ウィザーズプラスコラム

第27回限界利益とは

近年、企業経営者の多くは、財務会計だけでなく管理会計を精査することに力を注いでいます。財務会計は企業外部への報告を旨とする財務諸表の作成を主としています。それに対して、管理会計では安全性や収益性、生産性、成長性といったさまざまな側面から会社の内部を分析し、次なる経営戦略を策定するための根拠となるデータの抽出、分析が主となります。管理会計の基本は原価計算ですが、損益分岐点分析や貢献利益法といった利益管理上の重要な手法や、バランスト・スコアカード(BSC)などの戦略的経営システムツールなどもあります。今回は、利益を管理し、分析するうえで活用される限界利益(貢献利益)の重要性について、ご説明したいと思います。

限界利益(貢献利益)を知る

限界利益とは管理会計上の概念のひとつであり、おもに企業の内部分析に使用されるものです。売上高から変動費を引いた金額が限界利益であり、売上高に占める限界利益の割合を限界利益率といいます。固定費の回収に貢献するという意味で、貢献利益とも呼ばれます。

たとえば、限界利益が固定費とイコールであるとき、その売上高は損益分岐点売上高であり、固定費を回収できている状態であるといえます。さらに、限界利益が固定費を上回れば、残りの金額はすべて利益となります。限界利益は固定費を考慮していないため、製品毎や部門毎、事業毎、地域毎など、それぞれの限界利益率を求めることで、その収益性を明確に知ることができます。限界利益を知ることで製品(部門、事業など)の収益性が判明すれば、その事業について増産や減産、改善、撤退など、その後の方向性を見極め、戦略を立てることができるのです。

このように限界利益を活用すれば、会社の利益を効率良くアップさせるため、限界利益率の高い製品や事業を中心に据えようという経営戦略をとることができます。また、限界利益率の高い商品を他の商品とセットで販売するなどといった戦略も可能です。

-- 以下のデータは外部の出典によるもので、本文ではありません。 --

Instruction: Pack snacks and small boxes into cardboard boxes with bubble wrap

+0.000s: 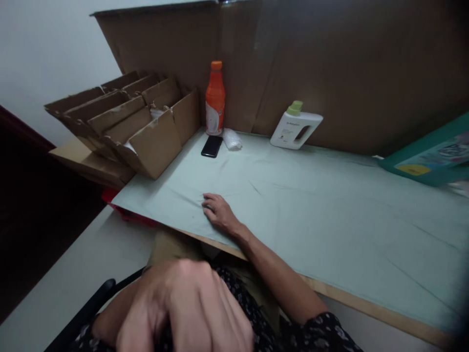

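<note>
Right hand (219, 211): laid palm-down on the pale green cloth (330, 205) near the front edge of the table (366, 307); fingers spread and relaxed, nothing grasped.
Left hand (186, 313): seen close to the camera and blurred, below the table edge; fingers curled inward; whether anything is enclosed cannot be told.
Sleeves: dark fabric with a small light pattern (330, 332) is seen on the right arm.
Cloth: spread over the table top, lightly creased; the right hand's fingertips rest on a crease.
Phone (211, 145): a black phone, lying flat on the cloth, screen dark, just in front of the orange bottle and well apart from the right hand.
Orange bottle (215, 100): upright, orange cap, white label whose writing is too small to be read.
White wrapped bundle (232, 139): lying just beside the bottle's base.
White jug (296, 128): a handled container with a green cap, leaned against the cardboard backdrop (330, 73); its label print is not legible.
Cardboard boxes (128, 122): open, flaps raised, grouped at the table's left end.
Green box (428, 159): at the right edge, with a colourful printed label, blurred and unreadable.
</note>
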### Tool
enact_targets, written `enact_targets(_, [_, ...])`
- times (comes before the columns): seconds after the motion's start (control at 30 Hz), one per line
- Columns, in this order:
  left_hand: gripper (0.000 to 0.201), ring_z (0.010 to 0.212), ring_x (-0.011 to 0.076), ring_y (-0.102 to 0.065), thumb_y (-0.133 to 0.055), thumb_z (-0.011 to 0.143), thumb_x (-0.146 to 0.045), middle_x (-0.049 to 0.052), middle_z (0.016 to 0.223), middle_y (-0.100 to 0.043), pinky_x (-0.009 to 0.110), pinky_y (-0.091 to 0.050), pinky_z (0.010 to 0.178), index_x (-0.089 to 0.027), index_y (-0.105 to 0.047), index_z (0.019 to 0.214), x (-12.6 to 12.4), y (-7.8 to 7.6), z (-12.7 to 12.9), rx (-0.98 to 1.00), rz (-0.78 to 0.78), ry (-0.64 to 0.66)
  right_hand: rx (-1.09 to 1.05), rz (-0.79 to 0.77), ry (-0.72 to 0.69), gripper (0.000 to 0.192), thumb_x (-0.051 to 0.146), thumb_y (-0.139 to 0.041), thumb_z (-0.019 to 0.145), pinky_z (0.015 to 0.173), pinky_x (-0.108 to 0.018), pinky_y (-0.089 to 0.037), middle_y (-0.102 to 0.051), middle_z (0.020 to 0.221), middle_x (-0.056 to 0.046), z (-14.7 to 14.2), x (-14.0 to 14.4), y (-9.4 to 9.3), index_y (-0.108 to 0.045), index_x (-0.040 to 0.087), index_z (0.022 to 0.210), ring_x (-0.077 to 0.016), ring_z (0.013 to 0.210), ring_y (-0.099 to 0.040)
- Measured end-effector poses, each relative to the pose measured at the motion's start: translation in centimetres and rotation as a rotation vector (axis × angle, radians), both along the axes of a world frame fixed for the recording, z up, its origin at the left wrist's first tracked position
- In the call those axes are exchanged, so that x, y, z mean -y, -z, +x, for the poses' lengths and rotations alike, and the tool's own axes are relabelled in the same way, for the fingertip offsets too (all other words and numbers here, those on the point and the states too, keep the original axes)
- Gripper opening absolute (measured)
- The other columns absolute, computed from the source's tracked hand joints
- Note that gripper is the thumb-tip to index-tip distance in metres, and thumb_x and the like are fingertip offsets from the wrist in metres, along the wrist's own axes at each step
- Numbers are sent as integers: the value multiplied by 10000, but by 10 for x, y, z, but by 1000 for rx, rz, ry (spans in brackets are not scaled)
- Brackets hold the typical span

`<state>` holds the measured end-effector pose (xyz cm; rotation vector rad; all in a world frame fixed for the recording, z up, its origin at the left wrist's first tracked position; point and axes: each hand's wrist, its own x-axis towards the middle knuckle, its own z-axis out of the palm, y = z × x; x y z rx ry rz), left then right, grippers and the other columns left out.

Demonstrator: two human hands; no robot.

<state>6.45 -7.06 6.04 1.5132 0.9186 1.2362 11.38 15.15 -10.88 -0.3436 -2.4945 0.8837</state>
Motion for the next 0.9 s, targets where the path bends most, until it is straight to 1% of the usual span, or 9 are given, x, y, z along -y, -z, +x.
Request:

まずは、社内のさまざまな分野における限界利益を知りつくすことが大切です。どの商品の利益率が高いのか、どの事業部の利益率が低いのか、そうした数字から現状を読みとり、将来への道しるべとすることが重要なのです。

企業がその収益性を高めるためには、限界利益を上げるか、固定費を抑えるかしか道はありません。この両輪にバランスよく取り組むことが、さらなる成長のため不可欠なのではないでしょうか。